Location
- 419 East Olympia Street Manila, Arkansas 72442 United States

District information
- Motto: A Great Place To Be
- Grades: PK–12
- Superintendent: Pam Castor
- Accreditations: ADE AdvancED
- Schools: 3
- NCES District ID: 0500046

Students and staff
- Students: 1,035
- Teachers: 81.26 (on FTE basis)
- Staff: 173.26 (on FTE basis)
- Student–teacher ratio: 12.74
- Athletic conference: 3A Region 3 (2012–14)
- District mascot: Lions
- Colors: black Gold

Other information
- Website: www.manilaschools.org

= Manila School District =

School district in Arkansas

Manila School District (or Manila Public Schools) is a public school district based in Manila, Arkansas. Manila Public Schools serves more than
1,000 students and employs more than 170 faculty and staff on a full time equivalent basis for its three schools and district office. The school district encompasses 134.66 mi2 of land in Mississippi County as one of the county's six school districts and serves all or portions of the communities of Manila, Etowah, West Ridge, Leachville, Osceola, and Lepanto.

== History ==
=== Early history ===
In the late 1880s, Manila's first school was located about a half mile north of its present location on Olympia and Davis streets. Students were taught in a one-room schoolhouse by teacher Benjamin Bollinger, with most students only completing a few grades at the little elementary school. Then, on May 21, 1926, Manila graduated its first class of five seniors.

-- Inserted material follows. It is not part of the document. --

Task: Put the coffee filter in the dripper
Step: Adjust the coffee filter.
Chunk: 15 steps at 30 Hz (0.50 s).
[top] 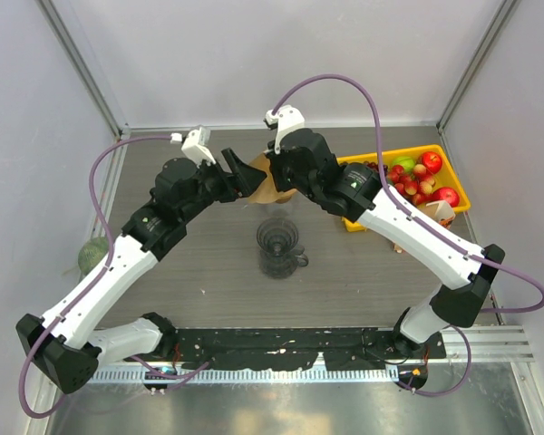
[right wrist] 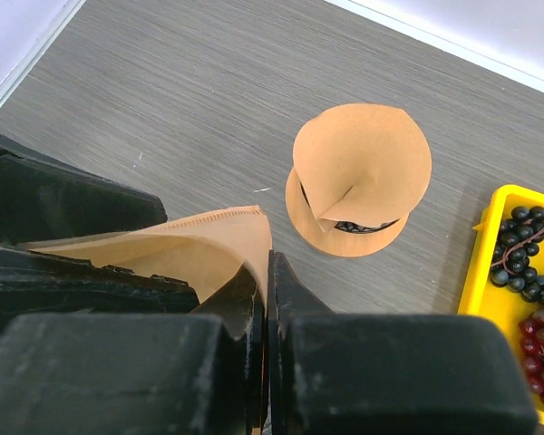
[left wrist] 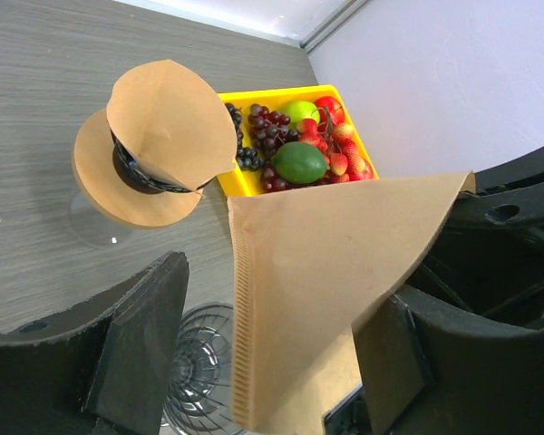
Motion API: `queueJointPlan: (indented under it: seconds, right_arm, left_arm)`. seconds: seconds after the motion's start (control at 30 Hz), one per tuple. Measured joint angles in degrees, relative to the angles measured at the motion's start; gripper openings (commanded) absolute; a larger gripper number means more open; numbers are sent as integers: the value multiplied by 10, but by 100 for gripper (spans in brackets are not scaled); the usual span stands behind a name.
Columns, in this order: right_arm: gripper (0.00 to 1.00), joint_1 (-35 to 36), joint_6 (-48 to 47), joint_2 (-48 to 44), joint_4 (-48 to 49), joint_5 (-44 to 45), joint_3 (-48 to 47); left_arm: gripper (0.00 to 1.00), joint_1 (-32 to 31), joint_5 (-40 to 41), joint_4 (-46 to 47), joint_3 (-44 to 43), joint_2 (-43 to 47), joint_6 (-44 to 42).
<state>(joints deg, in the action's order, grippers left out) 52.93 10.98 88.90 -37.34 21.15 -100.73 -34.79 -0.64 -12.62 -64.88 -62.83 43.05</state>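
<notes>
A brown paper coffee filter (left wrist: 335, 272) hangs in the air above the table, also seen in the right wrist view (right wrist: 181, 249). My right gripper (right wrist: 268, 258) is shut on its edge. My left gripper (left wrist: 286, 290) is open, one finger (left wrist: 136, 344) on each side of the filter; I cannot tell whether the far finger touches it. The clear glass dripper (top: 278, 243) stands mid-table, below and in front of both grippers, and it also shows under the filter in the left wrist view (left wrist: 199, 362). In the top view the left gripper (top: 245, 172) and right gripper (top: 283, 179) meet at the filter (top: 276, 192).
A stack of brown filters on a glass stand (left wrist: 163, 136) sits behind the held filter, also in the right wrist view (right wrist: 358, 177). A yellow tray (top: 412, 152) of fruit stands at the back right. A green ball (top: 92, 254) lies off the table's left edge.
</notes>
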Motion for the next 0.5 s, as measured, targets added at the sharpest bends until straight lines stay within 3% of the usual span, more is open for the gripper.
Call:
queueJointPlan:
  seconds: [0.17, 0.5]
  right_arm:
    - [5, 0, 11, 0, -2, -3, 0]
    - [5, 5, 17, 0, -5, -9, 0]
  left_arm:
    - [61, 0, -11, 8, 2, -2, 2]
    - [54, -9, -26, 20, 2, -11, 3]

On Friday, May 12, 1944 an AT-9 trainer plane from the nearby Blytheville Army Airfield crashed adjacent to the public school building. Students, faculty, and locals worked to douse the flaming aircraft and save the flight instructor and Army air cadet inside.

=== Current history ===
In 1966 the Brinkley School District of Mississippi County merged into the Manila School District.

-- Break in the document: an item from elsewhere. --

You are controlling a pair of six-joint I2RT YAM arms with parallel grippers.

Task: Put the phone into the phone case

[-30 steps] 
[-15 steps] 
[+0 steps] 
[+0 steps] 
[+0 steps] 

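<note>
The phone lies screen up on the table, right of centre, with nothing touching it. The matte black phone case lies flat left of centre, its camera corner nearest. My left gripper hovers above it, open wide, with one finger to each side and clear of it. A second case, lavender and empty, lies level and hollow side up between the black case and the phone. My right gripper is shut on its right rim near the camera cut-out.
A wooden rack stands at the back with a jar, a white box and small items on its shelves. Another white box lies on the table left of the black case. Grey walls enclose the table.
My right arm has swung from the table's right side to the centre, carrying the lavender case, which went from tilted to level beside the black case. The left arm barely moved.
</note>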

The Etowah School District consolidated into the Manila district on July 1, 1986. The board of education of the Etowah district had asked for the merger. Because some people in Etowah wanted to consolidate into the Lepanto School District of Lepanto, a lawsuit was filed to stop the merger, but the Circuit Court of Mississippi County upheld the merger to the Manila district.

Manila School District and each of its three schools are accredited by the Arkansas Department of Education (ADE) and has been accredited by AdvancED (formerly North Central Association) since 1966.

The Manila School District is one of 35 school districts listed as "Achieving" (the highest rating) by the Arkansas Department of Education in support of Adequate Yearly Progress and Augmented Benchmark Examinations.

Manila High School is nationally recognized as a bronze medalist in the Best High Schools Report developed by U.S. News & World Report.

== Schools ==
- Manila High School, serving grades 9 through 12.
- Manila Middle School, serving grades 5 through 8.
- Manila Elementary School, serving prekindergarten through grade 4.